Ayant donc pourvu à la sûreté de ses deux protégés, Hélène et Léonard, le docteur ne s’occupa plus que des préparatifs de son voyage. Il laissa à M. Prickett un petit billet pour Léonard ; ce billet contenait quelques courts avis et quelques consolations affectueuses, puis un post-scriptum l’informant que mistress Avenei ne savait rien de la découverte que lui, Léonard, avait faite, ajoutant que mieux valait la laisser dans cette ignorance. Il finissait en lui recommandant de faire dissoudre dans de l’eau six petits paquets de poudre et d’en prendre une cuillerée à thé toutes les quatre heures : c’était, disait-il, un remède souverain contre le désespoir et les sombres pensées.

Le lendemain soir, le docteur Morgan, accompagné de son malade favori au tic chronique, qu’il avait décidé à s’exiler avec lui, s’embarquait sur le bateau à vapeur faisant route vers Ostende.

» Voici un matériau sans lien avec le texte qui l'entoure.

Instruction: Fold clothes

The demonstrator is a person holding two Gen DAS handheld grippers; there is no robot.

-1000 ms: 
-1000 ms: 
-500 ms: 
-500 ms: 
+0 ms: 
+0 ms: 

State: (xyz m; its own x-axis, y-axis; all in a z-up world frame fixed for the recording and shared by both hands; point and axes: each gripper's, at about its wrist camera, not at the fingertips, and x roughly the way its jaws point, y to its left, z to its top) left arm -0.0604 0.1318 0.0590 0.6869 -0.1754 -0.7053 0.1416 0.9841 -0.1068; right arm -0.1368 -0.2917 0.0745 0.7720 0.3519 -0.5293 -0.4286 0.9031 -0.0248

Léonard reprit ses fonctions chez M. Prickett ; mais le changement qui s’était opéré en lui n’échappa pas au libraire. Toute sa naïve simplicité l’avait abandonné. Il était sombre, taciturne. Il semblait qu’il eût vieilli en quelques jours de plusieurs années. Le jeune villageois, qui rêvait la gloire et qui la contemplait avec ivresse sans s’en laisser éblouir, n’existe plus, c’est maintenant un homme privé des liens chers et sacrés de la famille, qui a la conscience de ses facultés puissantes, mais qui de tous côtés se trouve en face de barrières de fer ; il est seul en face de la dure réalité et de la dédaigneuse ville de Londres ; il entrevoit encore de temps à autre l’Hélicon qu’il a perdu ; là où il voyait la muse, il aperçoit comme une ombre pâle et mélancolique qui se voile la face de bonté, l’âme de sa triste mère, la mère de l’enfant sans nom. Dans la seconde soirée qui suivit le départ du docteur Morgan, au moment où Léonard allait quitter la boutique, il vit entrer un chaland tenant à la main un livre qu’il venait d’arracher au garçon occupé en ce moment à rentrer les volumes du dehors.

— Monsieur Prickett ! monsieur Prickett ! dit l’acheteur. Vous avez donc la prétention de me vendre huit shillings cet ouvrage en deux volumes ?

— Tiens ! monsieur Burley, s’écria le libraire, c’est vous ? Sans votre voix, je ne vous aurais jamais reconnu.

— Il en est de l’homme comme d’un livre, monsieur Prickett : le vulgaire ne regarde qu’à la reliure. Il est vrai que pour le moment je suis mieux relié que de coutume. »

Léonard regarda l’étranger, qui se trouvait alors sous le bec de gaz, et crut reconnaître sa figure. Il le regarda de nouveau. Oui, c’était bien le pêcheur qu’il avait rencontré sur les rives de la Brent, celui qui l’avait mis en garde contre le poisson perdu et la ligne rompue.